— WHAT TO DO —
From the listing below, copy only the lines running from the line that contains "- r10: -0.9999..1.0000" to the line that contains "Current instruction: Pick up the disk", both included.

— DATA PROVIDED —

·····

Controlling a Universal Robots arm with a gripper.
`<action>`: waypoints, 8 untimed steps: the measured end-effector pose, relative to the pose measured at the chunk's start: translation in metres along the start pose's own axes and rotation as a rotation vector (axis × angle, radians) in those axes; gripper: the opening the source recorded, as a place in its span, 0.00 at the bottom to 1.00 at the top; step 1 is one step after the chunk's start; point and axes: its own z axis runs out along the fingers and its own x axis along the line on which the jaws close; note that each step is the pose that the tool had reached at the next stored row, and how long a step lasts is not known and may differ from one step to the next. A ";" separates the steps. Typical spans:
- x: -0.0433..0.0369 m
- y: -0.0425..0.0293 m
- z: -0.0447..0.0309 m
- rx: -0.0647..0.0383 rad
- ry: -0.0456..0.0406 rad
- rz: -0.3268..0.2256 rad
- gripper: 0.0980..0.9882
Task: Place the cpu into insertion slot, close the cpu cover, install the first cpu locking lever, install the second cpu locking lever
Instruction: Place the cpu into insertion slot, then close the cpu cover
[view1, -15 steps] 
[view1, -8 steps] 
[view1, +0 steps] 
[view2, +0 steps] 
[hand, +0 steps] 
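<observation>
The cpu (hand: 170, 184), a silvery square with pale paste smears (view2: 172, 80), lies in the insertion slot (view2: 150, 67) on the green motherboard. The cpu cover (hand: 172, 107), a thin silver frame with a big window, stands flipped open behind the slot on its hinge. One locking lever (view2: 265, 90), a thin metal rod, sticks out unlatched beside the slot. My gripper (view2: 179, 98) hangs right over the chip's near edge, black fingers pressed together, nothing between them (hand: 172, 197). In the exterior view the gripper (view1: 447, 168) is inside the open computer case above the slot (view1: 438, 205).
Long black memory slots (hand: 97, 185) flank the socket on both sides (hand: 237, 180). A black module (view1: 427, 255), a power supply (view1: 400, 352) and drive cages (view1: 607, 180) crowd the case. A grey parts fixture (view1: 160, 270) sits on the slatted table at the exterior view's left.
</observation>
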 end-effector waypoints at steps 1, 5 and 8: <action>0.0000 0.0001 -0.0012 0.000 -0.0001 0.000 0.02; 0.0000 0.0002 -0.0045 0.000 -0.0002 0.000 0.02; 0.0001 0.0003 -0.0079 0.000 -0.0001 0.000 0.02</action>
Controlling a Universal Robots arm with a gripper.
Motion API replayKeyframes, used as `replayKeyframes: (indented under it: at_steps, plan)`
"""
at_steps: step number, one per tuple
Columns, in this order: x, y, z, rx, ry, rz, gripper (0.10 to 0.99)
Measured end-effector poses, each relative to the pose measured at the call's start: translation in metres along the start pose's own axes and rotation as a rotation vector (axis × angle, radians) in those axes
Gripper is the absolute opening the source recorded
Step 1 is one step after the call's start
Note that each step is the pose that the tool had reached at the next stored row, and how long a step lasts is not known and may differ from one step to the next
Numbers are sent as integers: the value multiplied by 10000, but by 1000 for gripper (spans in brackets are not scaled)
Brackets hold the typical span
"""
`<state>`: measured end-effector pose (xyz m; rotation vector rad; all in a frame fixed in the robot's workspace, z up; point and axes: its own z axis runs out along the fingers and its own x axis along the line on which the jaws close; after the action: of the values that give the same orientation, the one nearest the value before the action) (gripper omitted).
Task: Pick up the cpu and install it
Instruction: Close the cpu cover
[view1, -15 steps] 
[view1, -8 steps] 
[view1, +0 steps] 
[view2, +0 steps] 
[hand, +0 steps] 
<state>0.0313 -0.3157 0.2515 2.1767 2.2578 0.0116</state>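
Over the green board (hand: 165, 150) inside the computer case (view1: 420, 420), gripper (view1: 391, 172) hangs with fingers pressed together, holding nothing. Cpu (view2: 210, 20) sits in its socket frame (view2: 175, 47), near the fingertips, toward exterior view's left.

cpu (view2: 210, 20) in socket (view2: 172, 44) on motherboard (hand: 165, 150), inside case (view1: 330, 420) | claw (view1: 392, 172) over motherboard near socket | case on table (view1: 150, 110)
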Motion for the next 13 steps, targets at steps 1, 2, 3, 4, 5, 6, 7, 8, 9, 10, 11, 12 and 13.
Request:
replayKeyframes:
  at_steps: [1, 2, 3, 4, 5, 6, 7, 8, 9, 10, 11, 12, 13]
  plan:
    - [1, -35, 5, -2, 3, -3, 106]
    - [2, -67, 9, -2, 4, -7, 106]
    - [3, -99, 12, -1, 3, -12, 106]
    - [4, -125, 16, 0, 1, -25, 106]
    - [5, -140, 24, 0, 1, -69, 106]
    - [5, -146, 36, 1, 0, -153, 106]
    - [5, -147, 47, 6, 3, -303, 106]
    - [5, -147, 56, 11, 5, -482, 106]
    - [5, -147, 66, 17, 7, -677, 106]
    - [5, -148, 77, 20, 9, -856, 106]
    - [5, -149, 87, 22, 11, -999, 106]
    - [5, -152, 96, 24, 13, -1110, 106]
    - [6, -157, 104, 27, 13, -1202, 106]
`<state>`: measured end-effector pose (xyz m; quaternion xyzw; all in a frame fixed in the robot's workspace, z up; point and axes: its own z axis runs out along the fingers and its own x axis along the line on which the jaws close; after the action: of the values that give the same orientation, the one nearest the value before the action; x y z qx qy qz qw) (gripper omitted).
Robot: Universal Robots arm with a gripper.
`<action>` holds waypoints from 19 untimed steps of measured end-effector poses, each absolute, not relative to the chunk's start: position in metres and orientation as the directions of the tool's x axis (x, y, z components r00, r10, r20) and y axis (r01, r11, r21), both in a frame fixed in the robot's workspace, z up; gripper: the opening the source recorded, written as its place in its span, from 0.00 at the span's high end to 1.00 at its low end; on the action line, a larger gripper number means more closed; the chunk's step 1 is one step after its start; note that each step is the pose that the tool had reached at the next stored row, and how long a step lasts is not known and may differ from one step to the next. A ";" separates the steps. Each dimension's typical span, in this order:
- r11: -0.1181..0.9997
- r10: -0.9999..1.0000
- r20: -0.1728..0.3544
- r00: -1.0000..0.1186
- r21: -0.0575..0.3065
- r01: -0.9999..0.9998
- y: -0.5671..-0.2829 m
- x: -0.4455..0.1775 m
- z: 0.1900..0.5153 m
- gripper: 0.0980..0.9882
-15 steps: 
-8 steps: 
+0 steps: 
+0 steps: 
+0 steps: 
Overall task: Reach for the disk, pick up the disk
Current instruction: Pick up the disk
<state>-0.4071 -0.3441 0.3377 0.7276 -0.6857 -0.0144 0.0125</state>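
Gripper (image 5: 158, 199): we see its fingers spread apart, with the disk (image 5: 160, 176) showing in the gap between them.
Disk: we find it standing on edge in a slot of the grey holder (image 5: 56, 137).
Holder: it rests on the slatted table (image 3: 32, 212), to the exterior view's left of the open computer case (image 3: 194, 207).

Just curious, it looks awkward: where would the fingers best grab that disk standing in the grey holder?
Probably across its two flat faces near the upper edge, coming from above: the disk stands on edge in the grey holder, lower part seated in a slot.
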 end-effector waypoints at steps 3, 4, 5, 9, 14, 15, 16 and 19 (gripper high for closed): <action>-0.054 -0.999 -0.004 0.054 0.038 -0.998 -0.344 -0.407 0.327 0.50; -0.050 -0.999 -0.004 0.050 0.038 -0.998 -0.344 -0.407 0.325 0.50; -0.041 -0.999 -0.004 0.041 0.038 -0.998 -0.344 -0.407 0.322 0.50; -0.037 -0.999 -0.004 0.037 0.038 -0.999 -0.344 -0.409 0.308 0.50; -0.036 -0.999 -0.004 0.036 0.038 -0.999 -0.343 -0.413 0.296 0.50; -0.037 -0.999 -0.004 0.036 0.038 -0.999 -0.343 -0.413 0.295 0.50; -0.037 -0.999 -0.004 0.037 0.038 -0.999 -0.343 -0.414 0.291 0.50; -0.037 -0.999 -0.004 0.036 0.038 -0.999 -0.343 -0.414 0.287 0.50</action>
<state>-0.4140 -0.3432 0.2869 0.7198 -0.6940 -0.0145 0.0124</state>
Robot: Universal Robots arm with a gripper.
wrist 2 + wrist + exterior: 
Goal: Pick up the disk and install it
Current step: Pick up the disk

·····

— OUTPUT —
- r10: -0.9999..1.0000
- r20: -0.1728..0.3544
- r00: -1.0000..0.1186
- r21: -0.0575..0.3065
- r01: -0.9999..0.9998
- y: -0.5671..-0.2829 m
- x: -0.4455..0.1775 m
- z: 0.1900..0.5153 m
- gripper: 0.0980..0.9882
-15 steps: 
-8 steps: 
+0 steps: 
+0 steps: 
+0 steps: 
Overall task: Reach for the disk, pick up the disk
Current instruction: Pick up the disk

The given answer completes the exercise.